Медаль «За боевые заслуги»

Отучившись 3 месяца и сдав зимнюю сессию мы, курсанты первого курса Армавирского высшего военного авиационного Краснознамённого училища лётчиков в феврале 1981 года поехали на летную практику в Аджикабул, Азербайджан.

На тот момент мы уже начали самостоятельно выполнять элементы сложного пилотажа: бочки, петли, полупетли, перевороты, срывы самолета в штопор с последующим его выводом. Все это было необходимо для ведения воздушных боев и нас к ним готовили. На данном этапе уже появляется чувство самолета, знаешь и предвидишь, как он будет вести себя в тех или иных условиях и режимах. И это отмечу уже (или еще) на первом курсе летного училища. Самое интересное, что когда после выпуска из училища я в звании лейтенанта приехал для прохождения своей дальнейшей службы в полк, то до сложного пилотажа летчиков допускали только при наличии второго класса квалификации!
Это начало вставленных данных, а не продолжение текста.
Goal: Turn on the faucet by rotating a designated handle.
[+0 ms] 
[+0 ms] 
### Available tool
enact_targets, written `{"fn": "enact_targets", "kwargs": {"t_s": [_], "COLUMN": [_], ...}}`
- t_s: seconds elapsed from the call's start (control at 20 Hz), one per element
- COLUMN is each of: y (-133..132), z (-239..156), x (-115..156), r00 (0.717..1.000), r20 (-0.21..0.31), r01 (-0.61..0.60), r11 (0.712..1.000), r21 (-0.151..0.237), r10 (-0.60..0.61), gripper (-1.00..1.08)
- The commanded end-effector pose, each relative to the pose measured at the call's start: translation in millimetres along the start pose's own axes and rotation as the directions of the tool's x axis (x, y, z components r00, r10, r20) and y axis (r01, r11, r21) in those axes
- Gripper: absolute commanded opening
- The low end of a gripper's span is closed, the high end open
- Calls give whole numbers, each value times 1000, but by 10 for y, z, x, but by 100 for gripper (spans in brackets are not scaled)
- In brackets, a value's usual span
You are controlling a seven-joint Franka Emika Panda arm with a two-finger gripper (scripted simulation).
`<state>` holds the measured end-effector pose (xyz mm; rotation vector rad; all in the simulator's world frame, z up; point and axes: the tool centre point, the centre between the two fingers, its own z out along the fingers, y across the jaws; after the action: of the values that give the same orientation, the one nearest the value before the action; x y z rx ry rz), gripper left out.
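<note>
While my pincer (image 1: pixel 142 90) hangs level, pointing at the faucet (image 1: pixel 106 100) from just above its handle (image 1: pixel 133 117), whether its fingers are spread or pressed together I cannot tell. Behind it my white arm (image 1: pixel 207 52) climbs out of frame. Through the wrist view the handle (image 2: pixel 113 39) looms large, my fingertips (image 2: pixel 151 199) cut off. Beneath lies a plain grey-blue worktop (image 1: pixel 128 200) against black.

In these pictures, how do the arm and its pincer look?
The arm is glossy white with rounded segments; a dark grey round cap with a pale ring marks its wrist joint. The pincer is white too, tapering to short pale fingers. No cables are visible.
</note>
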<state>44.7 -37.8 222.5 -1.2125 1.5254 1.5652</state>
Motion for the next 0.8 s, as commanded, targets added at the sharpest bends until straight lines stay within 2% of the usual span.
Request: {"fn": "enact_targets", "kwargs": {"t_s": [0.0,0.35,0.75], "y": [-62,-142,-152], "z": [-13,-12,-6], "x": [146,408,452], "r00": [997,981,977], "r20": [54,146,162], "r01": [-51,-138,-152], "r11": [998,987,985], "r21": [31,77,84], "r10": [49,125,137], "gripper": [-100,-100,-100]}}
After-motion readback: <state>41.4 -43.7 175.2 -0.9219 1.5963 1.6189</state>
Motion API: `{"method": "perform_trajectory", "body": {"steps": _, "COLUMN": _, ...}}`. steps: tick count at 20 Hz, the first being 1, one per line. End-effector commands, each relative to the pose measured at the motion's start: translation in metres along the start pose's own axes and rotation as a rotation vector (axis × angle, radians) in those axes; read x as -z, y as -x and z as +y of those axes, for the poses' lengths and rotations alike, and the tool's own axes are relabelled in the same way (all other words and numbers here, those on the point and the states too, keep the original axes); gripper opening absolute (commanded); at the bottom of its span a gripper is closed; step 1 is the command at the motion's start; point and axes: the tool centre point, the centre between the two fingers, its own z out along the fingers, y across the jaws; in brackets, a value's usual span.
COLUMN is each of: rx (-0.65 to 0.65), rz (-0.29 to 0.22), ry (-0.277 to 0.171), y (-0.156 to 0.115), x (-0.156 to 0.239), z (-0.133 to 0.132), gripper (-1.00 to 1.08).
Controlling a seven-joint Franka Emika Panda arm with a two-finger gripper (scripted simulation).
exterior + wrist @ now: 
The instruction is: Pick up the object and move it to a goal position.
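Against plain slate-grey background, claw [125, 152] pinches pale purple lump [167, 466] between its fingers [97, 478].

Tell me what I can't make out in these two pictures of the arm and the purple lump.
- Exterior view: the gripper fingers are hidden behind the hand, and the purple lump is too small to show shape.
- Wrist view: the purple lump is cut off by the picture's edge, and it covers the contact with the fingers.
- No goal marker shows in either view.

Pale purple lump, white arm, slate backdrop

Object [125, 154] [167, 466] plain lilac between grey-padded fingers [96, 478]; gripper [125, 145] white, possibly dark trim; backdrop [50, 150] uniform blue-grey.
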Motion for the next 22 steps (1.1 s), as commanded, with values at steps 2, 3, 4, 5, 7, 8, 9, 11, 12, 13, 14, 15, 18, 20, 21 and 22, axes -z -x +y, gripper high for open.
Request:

А мы уже на первом курсе училища начинали исполнять все эти элементы – вот такая тогда была у нас подготовка.

И вот,  как-то выполняя очередной вираж, на выходе из пике я почувствовал, что двигатель в наборе высоты начинает терять тягу, обороты его вместо положенных 100 % опустились до 80%, хотя ручка управления двигателем стояла на максимуме. Отключив автоматику и доложив по рации руководителю полетов о случившемся, я получил от него указание на возвращение на аэродром и заход на посадку. Все это происходило на дальности примерно 40 километров от аэродрома.

Начав снижение, заметил, что обороты двигателя вообще упали на малый газ.

При этом надо отметить, что учебно-тренировочный самолет Л-29 был оборудован катапультируемым креслом и безопасная высота его применения должна быть не меньше 200 метров. Если высота будет ниже, то парашютная система кресла просто не успеет открыться и пилот разобьётся. При том, даже такой двухсотметровой высоты может и не хватить, так как для покидания кабины летчику необходимо совершить довольно многочисленные и затратные по времени действия. Например, нужно откинуть предохранительную скобу на ручке для отстреливания фонаря-остекления кабины, вытянуть ручки катапультирования для того, чтобы сработали пиропатроны, и кресло смогло вместе с пилотом покинуть кабину. После этого летчику необходимо еще «расчековать» кресло, чтобы оно отсоединилось от него, раскинуть в стороны руки, а затем еще и выдернуть кольцо парашюта. И все это на падающем самолете, высоких скоростях и стремительно уменьшающейся с каждой секундой высоте.

Была у меня на тот момент и еще одна проблема – скорость. Ее надо было как-то уменьшить, так как в противном случае, при заходе на посадку самолет мог просто разбиться. Я принял решение сбросить скорость с помощью виража, то есть развернуть самолет на 360° в горизонтальной плоскости, тем более что высоты для нормального захода на посадку мне хватало.

Однако при выполнении такой петли над аэродромом двигатель самолета полностью выключился. Высота к тому времени упала менее 200 метров. Прыгать уже не было возможности. Осталось только попытаться посадить самолет на грунт. Запросив разрешение, выбрал более-менее ровное поле, внутренне порадовался отсутствию на нем электрических проводов и глубоких канав, осуществил, наконец, приземление прямо
на пашню. Обесточил самолет. Выдохнул. Только потом, сидя еще в кабине, пришло осознание всего произошедшего. До этого руки и голова делали все на «автомате», как учили.

Впоследствии  выяснилось, что в топливной системе сломалась одна небольшая деталь, отвечающая за поступление топлива, и двигатель просто отключился.

После разбора данного летного происшествия и недельного госпиталя, мне были вручены подарочные часы, которые до сих пор еще со мной, а мои документы направлены на награждение.